Parodontologie
Heilende Wirkungen an wichtigen Bestandteilen
Parodontologie bezeichnet die Behandlung des Zahnhalteapparates. Dazu gehören das Zahnfleisch, das Zahnfach und der den Zahn umgebende Knochen.
Bei einer chronischen Entzündung dieser Strukturen und vor allem auch vor einer aufwändigen Versorgung Ihrer Zähne mit Zahnersatz muss sichergestellt werden, dass das Fundament der Zähne gesund ist. Auch scheinbar gesunde Zähne können Schäden am Zahnhalteapparat aufweisen. Ist dieser durch eine Parodontitis angegriffen, können heute mittels minimalinvasiver Behandlungsverfahren sehr gute Ergebnisse zur Stabilisierung der Zähne erreicht werden.
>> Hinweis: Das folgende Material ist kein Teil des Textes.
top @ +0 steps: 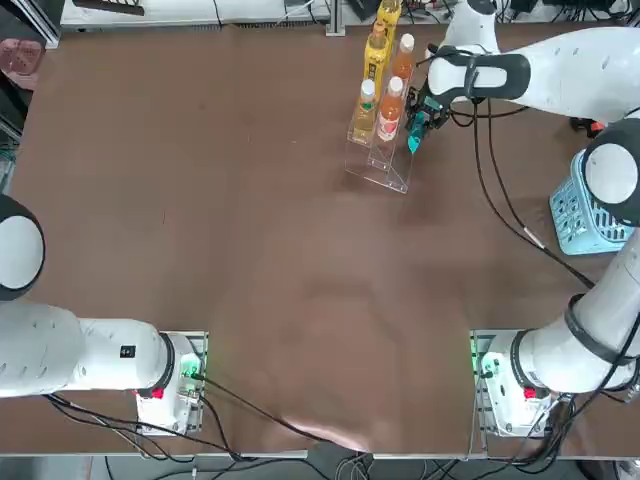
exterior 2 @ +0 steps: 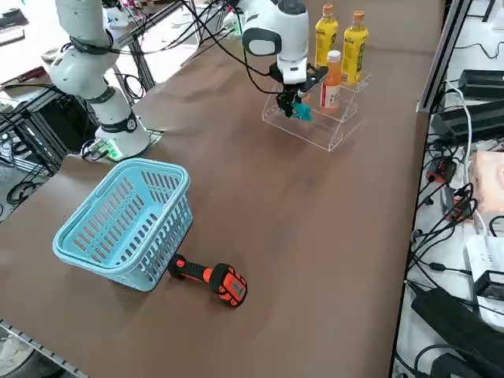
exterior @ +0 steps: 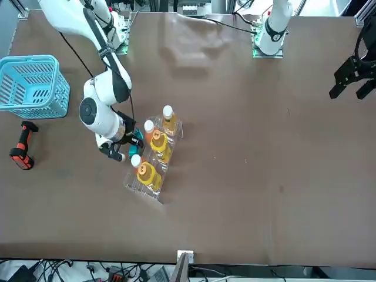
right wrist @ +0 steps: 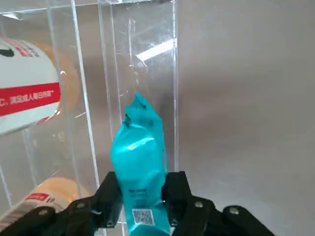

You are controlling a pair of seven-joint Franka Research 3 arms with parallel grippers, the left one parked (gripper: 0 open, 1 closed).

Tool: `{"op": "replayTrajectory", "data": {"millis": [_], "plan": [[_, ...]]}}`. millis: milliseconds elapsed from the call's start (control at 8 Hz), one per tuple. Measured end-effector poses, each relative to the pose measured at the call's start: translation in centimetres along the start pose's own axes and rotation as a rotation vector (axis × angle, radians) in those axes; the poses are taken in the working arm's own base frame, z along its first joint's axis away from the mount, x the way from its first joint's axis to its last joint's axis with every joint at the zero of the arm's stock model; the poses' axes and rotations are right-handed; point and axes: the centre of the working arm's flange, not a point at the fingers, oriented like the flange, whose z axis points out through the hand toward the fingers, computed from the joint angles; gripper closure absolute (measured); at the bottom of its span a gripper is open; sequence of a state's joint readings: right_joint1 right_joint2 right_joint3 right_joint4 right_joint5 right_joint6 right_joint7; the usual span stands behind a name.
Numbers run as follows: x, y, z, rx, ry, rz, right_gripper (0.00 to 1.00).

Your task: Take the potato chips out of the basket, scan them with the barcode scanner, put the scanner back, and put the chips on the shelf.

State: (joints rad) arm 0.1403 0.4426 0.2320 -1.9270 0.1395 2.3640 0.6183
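Pinching the teal-blue foil chip packet (right wrist: pixel 140 169) between the partly open black fingers of the right gripper (right wrist: pixel 142 196), over the edge of the clear acrylic stepped shelf (exterior 2: pixel 323 126) (orange and yellow bottles (exterior 2: pixel 331 82) standing on it), with the black-and-red handheld scanner (exterior 2: pixel 211 276) lying beside the light-blue lattice plastic basket (exterior 2: pixel 126 222).
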Motion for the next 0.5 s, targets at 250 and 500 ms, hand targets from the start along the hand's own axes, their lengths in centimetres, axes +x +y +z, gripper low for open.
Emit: {"op": "replayTrajectory", "data": {"millis": [250,500], "plan": [[0.15,-0.07,0.23,0.0,-0.002,0.001,0.42],[0.2,-0.15,0.16,0.002,-0.001,0.001,0.33]]}}
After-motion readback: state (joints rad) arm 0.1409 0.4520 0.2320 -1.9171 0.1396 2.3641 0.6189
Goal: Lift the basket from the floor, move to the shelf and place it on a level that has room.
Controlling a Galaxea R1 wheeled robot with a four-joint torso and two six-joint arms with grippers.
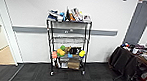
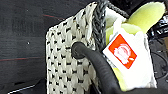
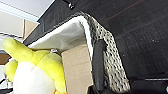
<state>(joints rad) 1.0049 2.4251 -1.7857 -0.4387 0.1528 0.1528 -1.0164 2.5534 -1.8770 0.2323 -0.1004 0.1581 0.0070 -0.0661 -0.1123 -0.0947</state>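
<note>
Against the basket's (image 2: pixel 72 60) woven wall, both hands press dark fingers (image 3: pixel 98 65); grip state unclear.

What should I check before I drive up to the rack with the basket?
1. Basket off the floor: cannot tell; carpet shows beside it in both wrist views.
2. Contact on both sides: a dark finger lies against the woven wall in each wrist view, ok; actual grip cannot tell.
3. Yellow and white plush seated inside the basket: ok.
4. Shelf ahead, roughly centred in the head view: ok.
5. Free level: second tier looks bare, ok; top and lower tiers are crowded.
6. Carpet between robot and shelf: ok; chairs stand to the right.
</note>
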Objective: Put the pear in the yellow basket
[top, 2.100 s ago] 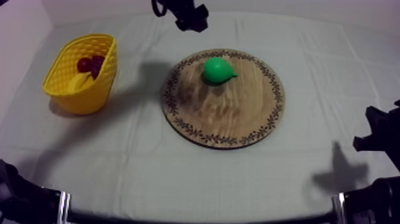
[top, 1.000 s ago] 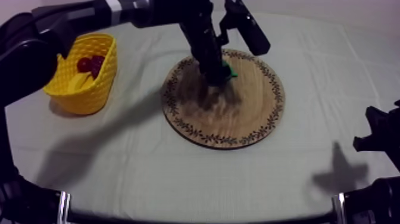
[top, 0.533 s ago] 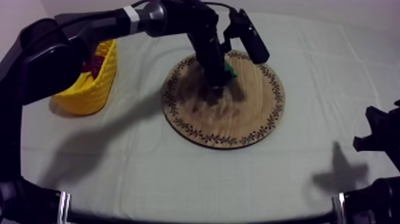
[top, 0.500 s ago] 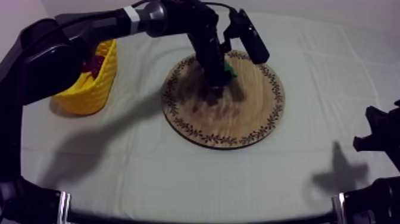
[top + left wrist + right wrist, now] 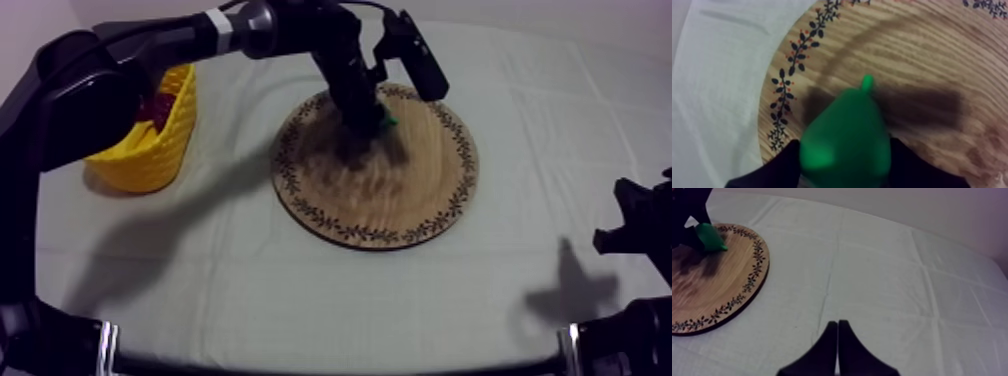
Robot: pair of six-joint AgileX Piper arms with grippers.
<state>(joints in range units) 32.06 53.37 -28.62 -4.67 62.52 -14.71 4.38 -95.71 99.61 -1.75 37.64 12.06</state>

Ziel ist es, möglichst eine Schrumpfung des Zahnfleisches und Abbau des Knochens zu verhindern. Man versucht dabei die Taschen zu eliminieren und die Bakterienflora positiv zu beeinflussen, wobei der krankhafte Prozess häufig gestoppt werden kann, nicht aber rückgängig gemacht werden kann.
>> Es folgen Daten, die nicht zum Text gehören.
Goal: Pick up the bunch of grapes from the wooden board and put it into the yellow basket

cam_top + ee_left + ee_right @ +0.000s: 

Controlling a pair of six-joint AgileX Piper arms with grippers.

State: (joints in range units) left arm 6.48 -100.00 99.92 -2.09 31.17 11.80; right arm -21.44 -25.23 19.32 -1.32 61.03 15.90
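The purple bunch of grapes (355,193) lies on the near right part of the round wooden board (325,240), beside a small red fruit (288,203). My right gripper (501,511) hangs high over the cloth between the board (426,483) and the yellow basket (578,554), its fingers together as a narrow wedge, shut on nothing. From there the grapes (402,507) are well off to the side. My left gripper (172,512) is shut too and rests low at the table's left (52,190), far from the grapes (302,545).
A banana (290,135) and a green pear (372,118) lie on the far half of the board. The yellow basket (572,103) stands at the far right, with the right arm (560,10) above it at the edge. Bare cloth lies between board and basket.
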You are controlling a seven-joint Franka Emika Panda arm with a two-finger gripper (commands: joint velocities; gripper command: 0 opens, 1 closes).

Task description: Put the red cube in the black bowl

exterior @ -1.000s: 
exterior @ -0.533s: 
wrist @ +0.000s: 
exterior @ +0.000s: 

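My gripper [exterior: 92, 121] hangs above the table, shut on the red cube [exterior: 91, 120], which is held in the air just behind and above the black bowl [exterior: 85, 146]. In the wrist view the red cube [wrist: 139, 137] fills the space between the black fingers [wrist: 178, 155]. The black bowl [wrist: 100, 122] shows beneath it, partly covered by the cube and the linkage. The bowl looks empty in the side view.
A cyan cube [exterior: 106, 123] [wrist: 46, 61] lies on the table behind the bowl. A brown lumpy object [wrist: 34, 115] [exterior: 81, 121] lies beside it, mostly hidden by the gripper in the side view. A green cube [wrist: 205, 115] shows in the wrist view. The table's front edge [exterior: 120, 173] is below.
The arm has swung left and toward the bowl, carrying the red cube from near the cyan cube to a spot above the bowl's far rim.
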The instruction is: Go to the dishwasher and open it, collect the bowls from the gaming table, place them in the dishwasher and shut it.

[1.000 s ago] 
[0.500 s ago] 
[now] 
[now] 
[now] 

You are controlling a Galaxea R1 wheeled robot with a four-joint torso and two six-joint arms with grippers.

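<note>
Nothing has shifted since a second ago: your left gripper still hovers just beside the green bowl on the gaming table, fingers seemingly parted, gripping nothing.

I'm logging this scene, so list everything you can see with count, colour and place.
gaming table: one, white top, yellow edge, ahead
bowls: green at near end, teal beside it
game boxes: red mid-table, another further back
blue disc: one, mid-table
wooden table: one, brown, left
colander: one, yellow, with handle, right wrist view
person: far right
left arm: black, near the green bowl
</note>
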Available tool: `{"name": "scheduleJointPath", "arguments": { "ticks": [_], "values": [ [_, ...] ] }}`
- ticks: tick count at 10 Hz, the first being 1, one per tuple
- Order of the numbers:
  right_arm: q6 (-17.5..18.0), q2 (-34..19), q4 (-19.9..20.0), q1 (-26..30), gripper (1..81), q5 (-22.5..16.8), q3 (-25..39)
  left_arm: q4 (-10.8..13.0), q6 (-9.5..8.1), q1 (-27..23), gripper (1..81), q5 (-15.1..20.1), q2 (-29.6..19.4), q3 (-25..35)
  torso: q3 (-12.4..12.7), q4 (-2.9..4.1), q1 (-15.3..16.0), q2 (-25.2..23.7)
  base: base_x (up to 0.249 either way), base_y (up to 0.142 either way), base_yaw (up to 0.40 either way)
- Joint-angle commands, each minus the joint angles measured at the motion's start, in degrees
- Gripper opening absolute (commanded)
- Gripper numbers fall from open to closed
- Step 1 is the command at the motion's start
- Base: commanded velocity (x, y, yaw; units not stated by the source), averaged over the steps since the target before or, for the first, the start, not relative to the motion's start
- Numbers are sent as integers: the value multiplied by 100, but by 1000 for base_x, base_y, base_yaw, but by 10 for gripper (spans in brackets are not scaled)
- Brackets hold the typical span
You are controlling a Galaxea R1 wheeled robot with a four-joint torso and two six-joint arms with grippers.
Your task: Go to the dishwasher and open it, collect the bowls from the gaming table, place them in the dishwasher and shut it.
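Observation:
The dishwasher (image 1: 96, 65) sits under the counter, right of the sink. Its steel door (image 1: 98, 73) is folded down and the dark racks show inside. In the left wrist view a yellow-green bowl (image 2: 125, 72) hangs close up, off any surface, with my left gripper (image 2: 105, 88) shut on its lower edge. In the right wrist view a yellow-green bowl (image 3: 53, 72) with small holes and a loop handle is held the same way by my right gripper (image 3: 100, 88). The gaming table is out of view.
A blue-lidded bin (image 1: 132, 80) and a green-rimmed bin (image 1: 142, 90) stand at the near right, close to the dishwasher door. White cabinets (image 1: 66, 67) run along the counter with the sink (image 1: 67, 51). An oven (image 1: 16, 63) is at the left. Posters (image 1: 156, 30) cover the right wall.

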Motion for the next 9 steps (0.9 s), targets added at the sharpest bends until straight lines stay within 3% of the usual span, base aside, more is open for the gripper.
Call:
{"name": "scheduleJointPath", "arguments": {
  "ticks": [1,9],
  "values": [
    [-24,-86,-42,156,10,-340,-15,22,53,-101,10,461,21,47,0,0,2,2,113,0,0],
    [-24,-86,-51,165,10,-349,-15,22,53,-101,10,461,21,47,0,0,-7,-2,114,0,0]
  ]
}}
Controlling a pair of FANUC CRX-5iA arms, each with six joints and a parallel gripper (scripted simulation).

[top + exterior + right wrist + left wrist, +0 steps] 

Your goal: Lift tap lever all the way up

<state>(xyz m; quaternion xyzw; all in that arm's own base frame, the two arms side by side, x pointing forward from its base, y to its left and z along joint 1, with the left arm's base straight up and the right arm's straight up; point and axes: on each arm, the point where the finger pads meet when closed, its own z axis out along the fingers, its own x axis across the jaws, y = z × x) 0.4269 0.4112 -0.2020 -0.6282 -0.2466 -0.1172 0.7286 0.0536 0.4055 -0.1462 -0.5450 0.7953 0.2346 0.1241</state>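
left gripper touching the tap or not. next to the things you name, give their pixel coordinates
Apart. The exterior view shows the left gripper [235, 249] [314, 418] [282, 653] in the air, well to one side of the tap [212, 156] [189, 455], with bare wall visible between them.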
Individuelle Parodontitis-Behandlung
Die Therapie erfolgt zunächst durch eine umfangreiche Aufklärung und Instruktion sowie einer Anpassung der Mundhygienemittel. Während der eigentlichen Behandlung werden zunächst alle harten und weichen Zahnbeläge oberhalb und unterhalb des Zahnfleischsaumes perfekt entfernt und die Wurzeloberflächen geglättet. Dies geschieht unter örtlicher Betäubung und mit grazilen Instrumenten.